> _Work instruction_
Find and copy each line of the records where the string "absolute" shows up.

> _Data supplied_
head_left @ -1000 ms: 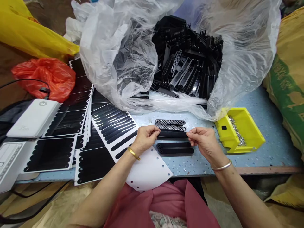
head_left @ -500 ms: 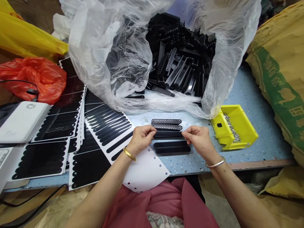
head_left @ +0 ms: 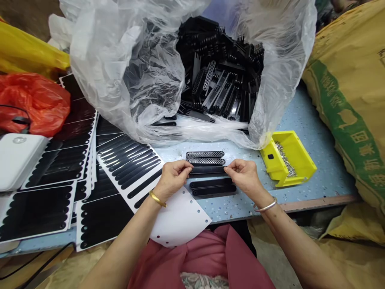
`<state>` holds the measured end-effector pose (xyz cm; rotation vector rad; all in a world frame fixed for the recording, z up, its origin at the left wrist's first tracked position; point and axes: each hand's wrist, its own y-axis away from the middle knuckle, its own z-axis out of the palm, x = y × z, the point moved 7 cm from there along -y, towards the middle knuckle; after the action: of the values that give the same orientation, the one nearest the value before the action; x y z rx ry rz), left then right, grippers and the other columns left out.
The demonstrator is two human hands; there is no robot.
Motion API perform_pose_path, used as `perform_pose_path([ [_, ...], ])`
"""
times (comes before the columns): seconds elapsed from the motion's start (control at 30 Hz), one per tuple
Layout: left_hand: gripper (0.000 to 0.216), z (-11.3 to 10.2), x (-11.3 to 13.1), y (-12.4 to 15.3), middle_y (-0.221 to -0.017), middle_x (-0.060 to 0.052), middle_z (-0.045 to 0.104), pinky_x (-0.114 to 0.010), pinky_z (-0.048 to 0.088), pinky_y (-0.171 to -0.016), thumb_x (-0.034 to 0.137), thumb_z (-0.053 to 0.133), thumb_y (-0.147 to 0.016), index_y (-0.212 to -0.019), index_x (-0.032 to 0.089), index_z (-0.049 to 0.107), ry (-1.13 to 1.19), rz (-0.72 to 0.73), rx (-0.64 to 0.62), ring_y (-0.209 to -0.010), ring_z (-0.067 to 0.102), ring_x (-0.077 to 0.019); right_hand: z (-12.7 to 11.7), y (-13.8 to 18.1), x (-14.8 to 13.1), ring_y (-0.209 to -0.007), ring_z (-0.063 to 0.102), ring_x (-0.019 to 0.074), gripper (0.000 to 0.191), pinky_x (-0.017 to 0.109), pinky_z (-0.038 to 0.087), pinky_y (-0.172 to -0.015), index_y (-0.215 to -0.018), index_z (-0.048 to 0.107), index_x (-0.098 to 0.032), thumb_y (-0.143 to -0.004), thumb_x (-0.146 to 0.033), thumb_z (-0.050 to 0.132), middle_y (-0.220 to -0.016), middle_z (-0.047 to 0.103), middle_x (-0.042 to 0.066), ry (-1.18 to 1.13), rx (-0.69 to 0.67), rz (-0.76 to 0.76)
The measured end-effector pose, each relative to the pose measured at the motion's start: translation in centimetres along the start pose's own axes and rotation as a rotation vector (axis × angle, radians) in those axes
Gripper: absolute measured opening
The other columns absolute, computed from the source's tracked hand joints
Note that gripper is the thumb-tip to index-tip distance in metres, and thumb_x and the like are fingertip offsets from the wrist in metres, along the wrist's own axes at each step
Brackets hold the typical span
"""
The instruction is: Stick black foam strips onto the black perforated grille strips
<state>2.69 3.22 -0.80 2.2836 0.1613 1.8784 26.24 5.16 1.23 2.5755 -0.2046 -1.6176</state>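
Note:
Between my two hands lies a narrow black strip [head_left: 208, 170], level with the table. My left hand [head_left: 177, 176] pinches its left end between thumb and fingertips, and my right hand [head_left: 242, 175] does the same at the right end. Just beyond the strip are two black bars with lattice faces [head_left: 205, 154], side by side. Nearer to me, two smooth black bars [head_left: 213, 187] rest on the blue speckled table [head_left: 240, 206]. Whether the strip touches a bar underneath is hidden.
Sheets of black rounded strips [head_left: 132, 160] on white backing spread to the left. Behind, a clear plastic bag [head_left: 102, 80] holds many black plastic parts [head_left: 222, 88]. A yellow bin [head_left: 300, 160] with small metal pieces stands right, near a large sack [head_left: 355, 60].
The whole scene sits a little further left as my head turns right. Both hands keep their pinch on the strip's ends, with almost no movement over the table.

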Motion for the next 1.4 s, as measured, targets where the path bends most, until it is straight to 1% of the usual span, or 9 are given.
perform_pose_path([
  [0.43,0.018,0.0,-0.2,0.0,-0.054,0.002,0.058,-0.017,0.040,-0.039,0.029,0.063,-0.075,-0.079,0.014,0.070,0.009,-0.004,0.002,-0.041,0.051,-0.0075,0.1,-0.3,0.6,-0.038,0.044,0.0105,0.020,0.024,0.032,-0.037,-0.051,0.057,-0.019,-0.062,-0.032,0.068,-0.044,0.053,-0.002,-0.044,-0.005,0.024],
  [0.6,0.016,0.0,-0.1,0.0,-0.052,0.002,0.058,-0.017,0.039,-0.038,0.029,0.064,-0.074,-0.078,0.014,0.070,0.019,0.003,0.006,-0.040,0.051,-0.0075,0.1,-0.3,0.1,-0.039,0.042,0.0105,0.021,0.024,0.030,-0.038,-0.050,0.054,-0.020,-0.062,-0.032,0.066,-0.042,0.049,-0.002,0.003,0.025,-0.003],
  [0.87,0.016,0.0,-0.2,-0.1,-0.052,0.002,0.057,-0.017,0.039,-0.039,0.029,0.065,-0.074,-0.078,0.014,0.070,0.020,0.009,0.016,-0.040,0.051,-0.0079,0.1,0.0,-0.1,-0.041,0.044,0.0114,0.019,0.025,0.031,-0.041,-0.051,0.053,-0.020,-0.065,-0.031,0.063,-0.045,0.053,-0.001,0.158,0.067,-0.081],
  [1.03,0.019,-0.1,-0.1,0.0,-0.052,0.002,0.058,-0.019,0.041,-0.040,0.030,0.062,-0.077,-0.079,0.014,0.072,-0.059,0.042,0.036,-0.040,0.051,-0.0086,0.2,0.1,-0.3,-0.041,0.046,0.0121,0.019,0.025,0.033,-0.043,-0.052,0.051,-0.021,-0.067,-0.027,0.061,-0.046,0.054,0.000,0.234,0.075,-0.105],
  [1.17,0.020,-1.0,2.5,1.1,-0.054,0.000,0.063,-0.024,0.048,-0.048,0.027,0.059,-0.081,-0.086,0.015,0.074,-0.345,0.238,0.166,-0.045,0.056,-0.0123,0.5,-0.2,-0.3,-0.042,0.047,0.0122,0.020,0.025,0.034,-0.045,-0.050,0.050,-0.021,-0.066,-0.021,0.061,-0.045,0.054,-0.001,0.264,0.063,-0.087],
  [1.23,0.021,-0.8,4.9,2.4,-0.067,-0.004,0.071,-0.028,0.054,-0.060,0.022,0.055,-0.085,-0.092,0.016,0.073,-0.495,0.431,0.231,-0.059,0.066,-0.0164,0.5,-0.3,-0.4,-0.043,0.047,0.0123,0.020,0.025,0.034,-0.045,-0.050,0.049,-0.021,-0.066,-0.020,0.061,-0.046,0.055,-0.001,0.276,0.058,-0.086],
  [1.27,0.023,-0.1,6.1,3.2,-0.077,-0.006,0.074,-0.031,0.056,-0.068,0.018,0.051,-0.086,-0.095,0.017,0.073,-0.545,0.549,0.228,-0.069,0.069,-0.0183,0.6,-0.4,-0.4,-0.044,0.047,0.0124,0.020,0.024,0.034,-0.045,-0.050,0.049,-0.021,-0.065,-0.019,0.062,-0.047,0.055,-0.001,0.284,0.056,-0.089],
  [1.33,0.031,2.2,7.9,4.7,-0.097,-0.010,0.075,-0.036,0.057,-0.085,0.010,0.045,-0.087,-0.104,0.017,0.070,-0.598,0.775,0.118,-0.094,0.071,-0.0217,0.6,-0.5,-0.4,-0.044,0.048,0.0124,0.020,0.024,0.034,-0.046,-0.050,0.050,-0.021,-0.065,-0.019,0.062,-0.048,0.056,0.000,0.305,0.054,-0.093],
  [1.4,0.039,5.0,8.2,5.7,-0.116,-0.013,0.070,-0.041,0.051,-0.100,0.006,0.042,-0.087,-0.118,0.015,0.064,-0.642,0.900,-0.057,-0.119,0.061,-0.0246,0.6,-0.5,-0.5,-0.044,0.048,0.0124,0.020,0.024,0.034,-0.046,-0.050,0.051,-0.021,-0.066,-0.018,0.062,-0.048,0.057,0.000,0.328,0.053,-0.097],
])
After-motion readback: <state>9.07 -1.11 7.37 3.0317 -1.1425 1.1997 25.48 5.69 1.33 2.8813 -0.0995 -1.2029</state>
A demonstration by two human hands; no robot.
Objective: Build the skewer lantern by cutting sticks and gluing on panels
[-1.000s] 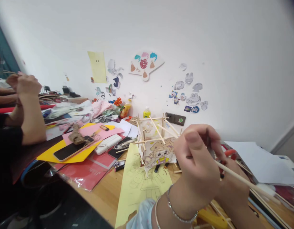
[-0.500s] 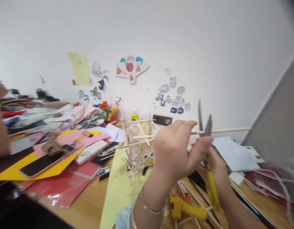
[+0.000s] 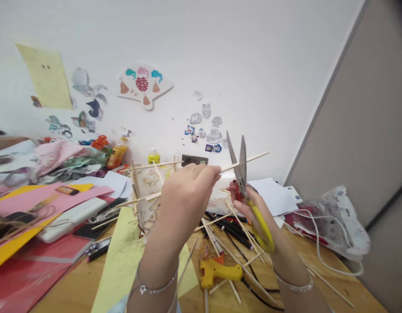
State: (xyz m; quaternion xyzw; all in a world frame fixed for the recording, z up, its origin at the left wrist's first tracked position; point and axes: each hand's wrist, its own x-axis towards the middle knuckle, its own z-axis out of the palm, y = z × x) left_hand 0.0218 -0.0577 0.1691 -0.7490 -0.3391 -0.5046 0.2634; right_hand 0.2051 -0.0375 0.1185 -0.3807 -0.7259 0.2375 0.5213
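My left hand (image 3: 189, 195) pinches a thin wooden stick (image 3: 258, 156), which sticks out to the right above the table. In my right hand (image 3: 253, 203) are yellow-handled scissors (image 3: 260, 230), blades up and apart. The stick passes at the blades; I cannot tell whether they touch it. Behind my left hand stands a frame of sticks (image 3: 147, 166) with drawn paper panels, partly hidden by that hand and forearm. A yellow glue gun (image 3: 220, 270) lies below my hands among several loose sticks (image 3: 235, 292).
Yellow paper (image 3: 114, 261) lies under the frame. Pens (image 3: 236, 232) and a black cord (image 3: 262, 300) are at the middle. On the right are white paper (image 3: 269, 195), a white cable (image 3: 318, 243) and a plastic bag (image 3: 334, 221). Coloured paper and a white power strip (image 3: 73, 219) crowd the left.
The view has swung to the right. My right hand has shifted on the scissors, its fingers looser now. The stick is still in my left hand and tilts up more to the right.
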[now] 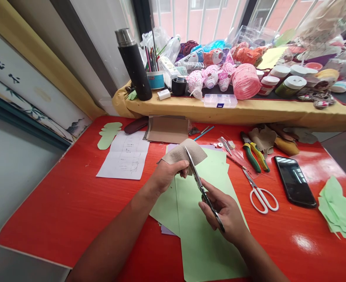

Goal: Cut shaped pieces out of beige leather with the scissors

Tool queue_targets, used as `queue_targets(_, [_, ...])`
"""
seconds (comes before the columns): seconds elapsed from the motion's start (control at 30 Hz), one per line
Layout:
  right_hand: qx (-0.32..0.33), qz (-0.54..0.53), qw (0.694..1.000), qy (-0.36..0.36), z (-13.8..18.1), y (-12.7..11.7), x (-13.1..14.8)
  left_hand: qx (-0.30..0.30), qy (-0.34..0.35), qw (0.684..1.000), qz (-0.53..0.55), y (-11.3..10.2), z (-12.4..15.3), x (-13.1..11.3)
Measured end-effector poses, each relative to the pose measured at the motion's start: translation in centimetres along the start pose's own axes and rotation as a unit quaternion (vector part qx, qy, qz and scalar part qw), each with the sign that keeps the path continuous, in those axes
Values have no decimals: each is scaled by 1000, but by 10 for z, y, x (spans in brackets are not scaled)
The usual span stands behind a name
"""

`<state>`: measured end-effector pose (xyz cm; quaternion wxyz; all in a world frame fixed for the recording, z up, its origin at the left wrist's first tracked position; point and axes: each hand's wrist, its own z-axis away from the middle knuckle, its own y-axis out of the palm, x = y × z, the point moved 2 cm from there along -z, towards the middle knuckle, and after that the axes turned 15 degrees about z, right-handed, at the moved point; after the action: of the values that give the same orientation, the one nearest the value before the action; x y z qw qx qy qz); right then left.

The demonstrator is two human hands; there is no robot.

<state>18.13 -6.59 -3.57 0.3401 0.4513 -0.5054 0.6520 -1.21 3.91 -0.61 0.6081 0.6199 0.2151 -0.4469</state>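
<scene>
In front of me, my left hand (173,172) pinches a beige piece of leather (195,150) by its near edge, thumb on top. My right hand (224,213) is closed round the dark handles of a pair of scissors (197,178). Their blades point up and away, lying against the leather close to my left thumb. Whether the blades are cutting into it I cannot tell. Both hands are above light green paper sheets (204,235) stacked on the red table (58,211), with purple sheets showing beneath.
White-handled scissors (262,197), pliers (253,152) and a phone (294,182) lie at right, near green paper scraps (340,207). A drawn sheet (124,156) and brown leather sheets (168,129) lie at left and back. A black thermos (135,64) stands on the crowded sill.
</scene>
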Motion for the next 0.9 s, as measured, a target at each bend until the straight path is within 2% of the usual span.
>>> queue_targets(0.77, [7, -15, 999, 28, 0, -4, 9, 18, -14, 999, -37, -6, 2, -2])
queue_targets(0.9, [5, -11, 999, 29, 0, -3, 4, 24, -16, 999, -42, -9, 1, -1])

> _Solution_
Gripper: absolute measured opening
The other columns absolute, computed from the source's tracked hand joints

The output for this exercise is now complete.